» Problem details:
Please output the listing below character for character and omit the images.

» Information provided:
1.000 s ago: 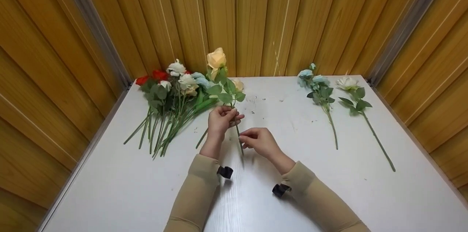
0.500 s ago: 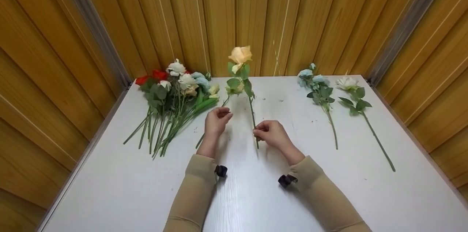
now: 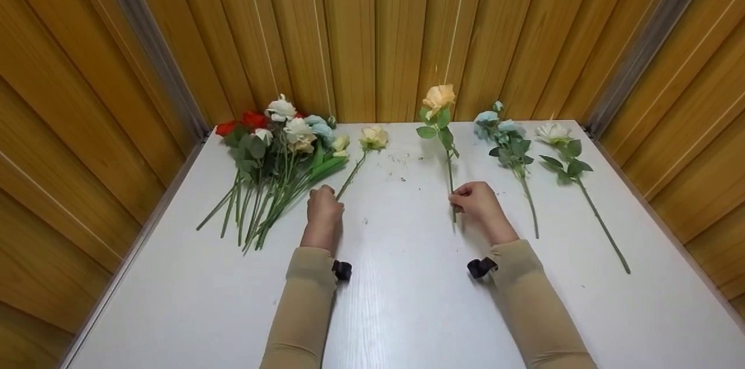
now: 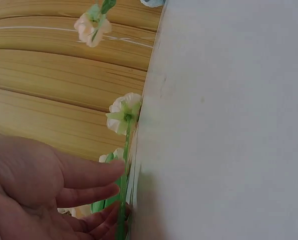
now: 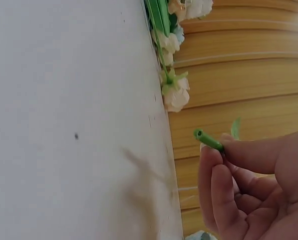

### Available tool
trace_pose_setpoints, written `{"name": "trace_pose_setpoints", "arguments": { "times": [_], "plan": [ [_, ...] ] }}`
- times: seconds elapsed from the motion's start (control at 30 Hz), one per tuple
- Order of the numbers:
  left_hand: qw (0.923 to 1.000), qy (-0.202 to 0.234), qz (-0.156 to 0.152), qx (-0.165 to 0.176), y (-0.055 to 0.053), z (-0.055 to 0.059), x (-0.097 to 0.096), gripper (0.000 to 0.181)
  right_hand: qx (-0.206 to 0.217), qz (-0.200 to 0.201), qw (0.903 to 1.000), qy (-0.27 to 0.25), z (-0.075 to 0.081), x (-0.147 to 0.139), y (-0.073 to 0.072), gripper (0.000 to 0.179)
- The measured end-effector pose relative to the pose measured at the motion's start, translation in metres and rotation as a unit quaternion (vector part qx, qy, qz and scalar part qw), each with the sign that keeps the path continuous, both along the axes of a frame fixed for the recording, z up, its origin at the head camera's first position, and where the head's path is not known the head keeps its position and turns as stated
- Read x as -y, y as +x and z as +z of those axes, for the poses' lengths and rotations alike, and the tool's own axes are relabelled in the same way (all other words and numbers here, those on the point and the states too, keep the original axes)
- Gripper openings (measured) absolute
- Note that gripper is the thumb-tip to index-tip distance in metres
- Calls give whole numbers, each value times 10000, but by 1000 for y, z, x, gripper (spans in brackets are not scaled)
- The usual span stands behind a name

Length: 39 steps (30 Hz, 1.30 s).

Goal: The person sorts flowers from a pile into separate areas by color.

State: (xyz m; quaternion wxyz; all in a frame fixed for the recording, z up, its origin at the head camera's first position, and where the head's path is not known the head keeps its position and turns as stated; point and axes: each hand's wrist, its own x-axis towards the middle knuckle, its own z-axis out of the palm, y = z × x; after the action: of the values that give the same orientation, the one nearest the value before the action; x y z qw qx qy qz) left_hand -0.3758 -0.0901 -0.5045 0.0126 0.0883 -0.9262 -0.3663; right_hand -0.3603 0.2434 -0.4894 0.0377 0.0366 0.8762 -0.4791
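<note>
My right hand (image 3: 478,201) pinches a peach rose (image 3: 439,98) near the lower end of its stem, holding it upright with leaves below the bloom. In the right wrist view the cut stem end (image 5: 207,139) sticks out between thumb and fingers. My left hand (image 3: 324,209) is low at the stem of a cream flower (image 3: 373,138) lying on the table. The left wrist view shows that hand's thumb and fingers (image 4: 91,195) on either side of the green stem (image 4: 125,150), with a gap between them.
A pile of red, white, blue and cream flowers (image 3: 285,148) lies at the left, stems toward me. To the right lie a blue flower spray (image 3: 512,145) and a white flower (image 3: 554,134) on the white table (image 3: 401,299). Wooden panels (image 3: 401,37) enclose the back and sides.
The right hand has carried the peach rose rightward, away from the left hand. The left hand let go of the rose's stem and moved left and down to the cream flower's stem.
</note>
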Motion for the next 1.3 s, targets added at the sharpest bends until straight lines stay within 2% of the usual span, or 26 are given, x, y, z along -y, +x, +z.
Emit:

» Answer space:
1.000 s ago: 
0.500 s ago: 
now: 
now: 
now: 

### Available tool
trace_pose_setpoints, written `{"name": "trace_pose_setpoints", "arguments": { "times": [_], "plan": [ [_, ...] ] }}`
- times: seconds elapsed from the motion's start (control at 30 Hz), one per tuple
- Order of the numbers:
  left_hand: qw (0.923 to 1.000), qy (-0.202 to 0.234), qz (-0.156 to 0.152), qx (-0.165 to 0.176), y (-0.055 to 0.053), z (-0.055 to 0.059), x (-0.097 to 0.096), gripper (0.000 to 0.181)
  right_hand: qx (-0.206 to 0.217), qz (-0.200 to 0.201), qw (0.903 to 1.000), qy (-0.27 to 0.25), z (-0.075 to 0.081), x (-0.147 to 0.139), y (-0.073 to 0.072), gripper (0.000 to 0.179)
- The measured end-effector pose relative to the pose measured at the motion's start, translation in metres and rotation as a unit quaternion (vector part qx, qy, qz and scalar part qw), each with the sign that keeps the path continuous, both along the axes of a frame fixed for the recording, z up, its origin at the head camera's first position, and where the head's path is not known the head keeps its position and turns as stated
- Read x as -y, y as +x and z as +z of those axes, for the poses' lengths and rotations alike, and the tool's own axes are relabelled in the same way (all other words and numbers here, those on the point and the states too, keep the original axes)
- Gripper openings (measured) absolute
- Note that gripper is the thumb-tip to index-tip distance in metres
- Calls give whole numbers, each value times 10000, but by 1000 for y, z, x, gripper (spans in brackets are not scaled)
- The usual span stands behind a name

Length: 39 steps (30 Hz, 1.30 s).

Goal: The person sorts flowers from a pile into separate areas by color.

State: (xyz m; quaternion wxyz; all in a frame fixed for the recording, z up, its origin at the head camera's first position, and where the head's path is not known the head keeps its position and turns as stated; point and axes: each hand's wrist, its own x-axis towards the middle knuckle, its own z-axis out of the palm, y = z × x; after the action: of the values that give the same orientation, the one nearest the value before the action; x y z qw qx qy qz) left_hand -0.3758 -0.0901 -0.5045 0.0126 0.0883 -0.9262 -0.3663; right_hand -0.3603 0.2434 -0.4894 0.0377 0.0366 0.8762 -0.4791
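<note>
My right hand (image 3: 478,201) pinches a peach rose (image 3: 439,98) near the lower end of its stem, holding it upright with leaves below the bloom. In the right wrist view the cut stem end (image 5: 207,139) sticks out between thumb and fingers. My left hand (image 3: 324,209) is low at the stem of a cream flower (image 3: 373,138) lying on the table. The left wrist view shows that hand's thumb and fingers (image 4: 91,195) on either side of the green stem (image 4: 125,150), with a gap between them.
A pile of red, white, blue and cream flowers (image 3: 285,148) lies at the left, stems toward me. To the right lie a blue flower spray (image 3: 512,145) and a white flower (image 3: 554,134) on the white table (image 3: 401,299). Wooden panels (image 3: 401,37) enclose the back and sides.
The right hand has carried the peach rose rightward, away from the left hand. The left hand let go of the rose's stem and moved left and down to the cream flower's stem.
</note>
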Motion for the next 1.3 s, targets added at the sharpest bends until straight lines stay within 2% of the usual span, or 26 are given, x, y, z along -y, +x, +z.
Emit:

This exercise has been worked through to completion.